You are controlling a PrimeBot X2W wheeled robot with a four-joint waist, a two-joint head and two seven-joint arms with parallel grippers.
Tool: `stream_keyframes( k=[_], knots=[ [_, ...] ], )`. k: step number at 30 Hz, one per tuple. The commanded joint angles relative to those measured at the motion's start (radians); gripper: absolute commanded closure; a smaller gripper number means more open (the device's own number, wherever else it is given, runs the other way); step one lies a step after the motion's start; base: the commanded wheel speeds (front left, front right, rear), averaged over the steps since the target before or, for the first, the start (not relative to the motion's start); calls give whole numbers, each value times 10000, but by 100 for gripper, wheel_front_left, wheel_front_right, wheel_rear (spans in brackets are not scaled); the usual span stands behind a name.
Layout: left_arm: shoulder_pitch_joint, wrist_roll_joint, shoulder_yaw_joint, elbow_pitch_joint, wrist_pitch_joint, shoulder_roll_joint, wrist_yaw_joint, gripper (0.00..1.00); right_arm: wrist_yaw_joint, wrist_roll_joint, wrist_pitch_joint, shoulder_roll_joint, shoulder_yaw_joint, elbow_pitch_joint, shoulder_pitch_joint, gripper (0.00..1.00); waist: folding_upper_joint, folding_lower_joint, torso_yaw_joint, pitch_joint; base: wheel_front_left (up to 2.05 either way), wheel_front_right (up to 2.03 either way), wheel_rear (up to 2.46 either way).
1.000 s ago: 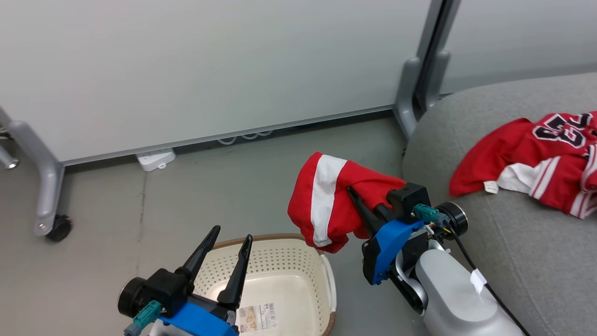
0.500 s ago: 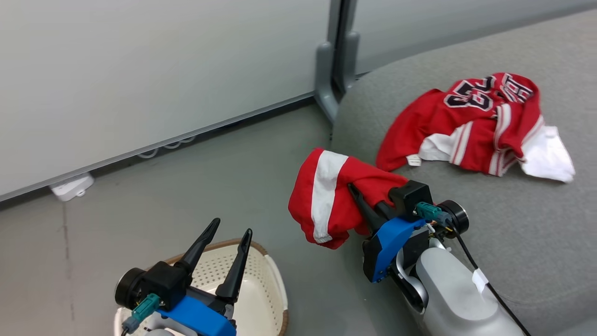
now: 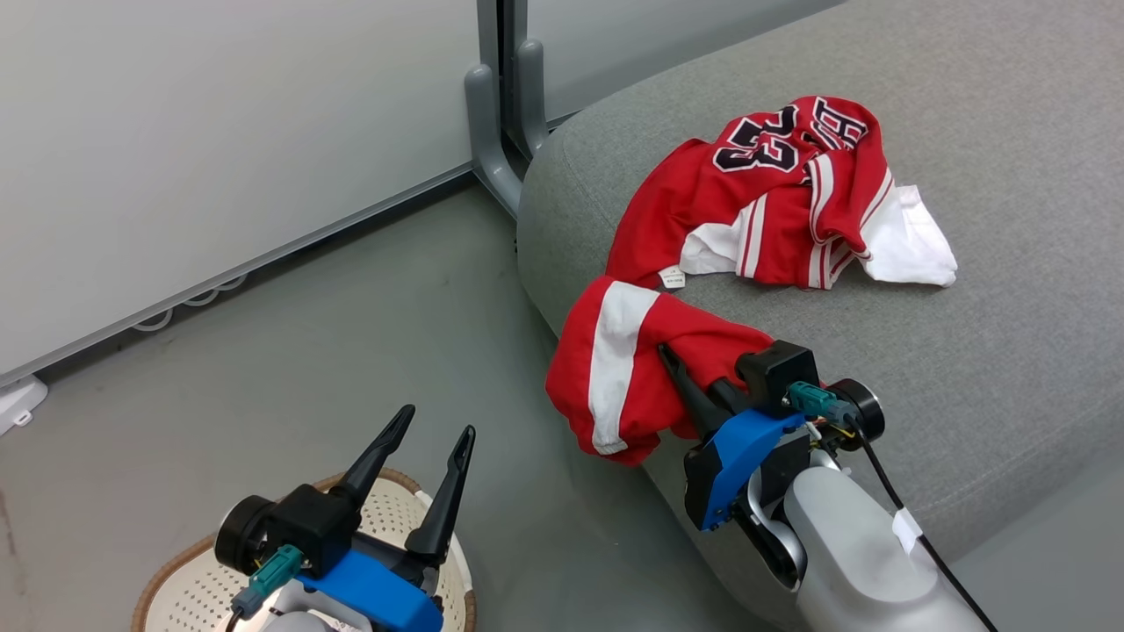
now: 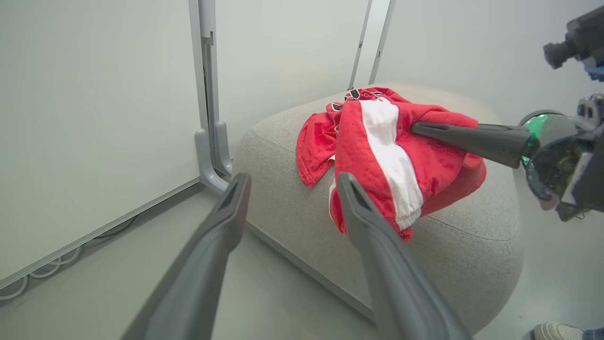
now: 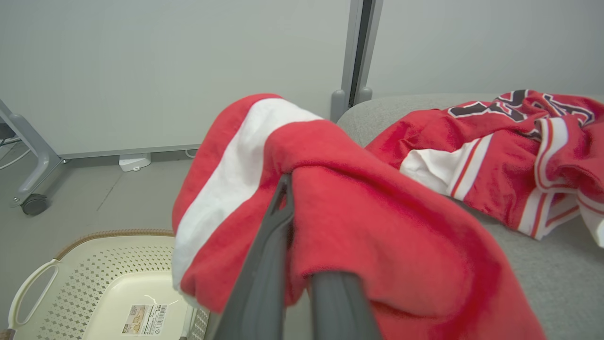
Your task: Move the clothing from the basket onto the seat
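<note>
Right hand, mid-frame in head view, was clenched on the red shorts. The cloth was bunched and hung off the seat edge, partly over the floor. It was probably held high so the drape cleared the cushion lip. Jersey lay crumpled on the seat, upper right, close behind the shorts. Left hand, lower left, was spread wide and grasped nothing. It hung over the basket, likely parked out of the way. In the right wrist view, what showed of the basket held just a label. My guess: last garment, mid-carry. It needed to go further inward before release, or it could slide off the edge.
</note>
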Motion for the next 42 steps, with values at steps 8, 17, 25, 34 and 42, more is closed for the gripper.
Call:
stream_keyframes(
  k=[8,17,25,34,42],
  knots=[
    [-157,-50,-83,68,-33,98,-15,0,-7,51,-108,59,-94,93,-16,100,-1,0,-73,27,0,0,0],
    [-275,-83,-258,100,-33,154,-15,0,-9,168,-59,67,-412,87,-57,100,-1,0,174,119,0,0,0],
    [-713,24,-568,-17,-33,276,-16,0,-7,486,547,-811,-1561,-31,-1331,100,-1,0,563,751,0,0,0],
    [-2113,109,-1534,-285,-33,564,-16,0,-9,1010,1287,-2815,-3591,-361,-3314,100,-1,0,1578,2528,0,0,0],
    [-3396,186,-2247,-846,-32,958,-14,0,-7,744,1541,-4459,-6016,-731,-4387,100,-1,0,2491,4357,0,0,0]
  ],
)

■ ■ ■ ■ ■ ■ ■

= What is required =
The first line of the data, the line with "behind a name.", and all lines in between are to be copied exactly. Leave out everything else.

= Answer to this task =
You are controlling a PrimeBot X2W wheeled robot with a four-joint waist, a two-joint head and two seven-joint arms with parallel grippers.
Tool: `stream_keyframes( k=[_], knots=[ [_, ...] ], )`. k: step number at 30 Hz, one per tuple. The commanded joint angles relative to those measured at the motion's start (radians); gripper: absolute commanded closure; a smaller gripper number means more open (the device's own number, wherever else it is given, runs the other way); step one lies a step after the motion's start; base: the commanded wheel speeds (front left, front right, rear), averaged over the steps since the target before or, for the first, the start (not relative to the motion's start); calls give whole numbers, each value times 10000, but by 100 for gripper, wheel_front_left, wheel_front_right, wheel_rear (spans in brackets are not scaled); the usual span stands behind a name.

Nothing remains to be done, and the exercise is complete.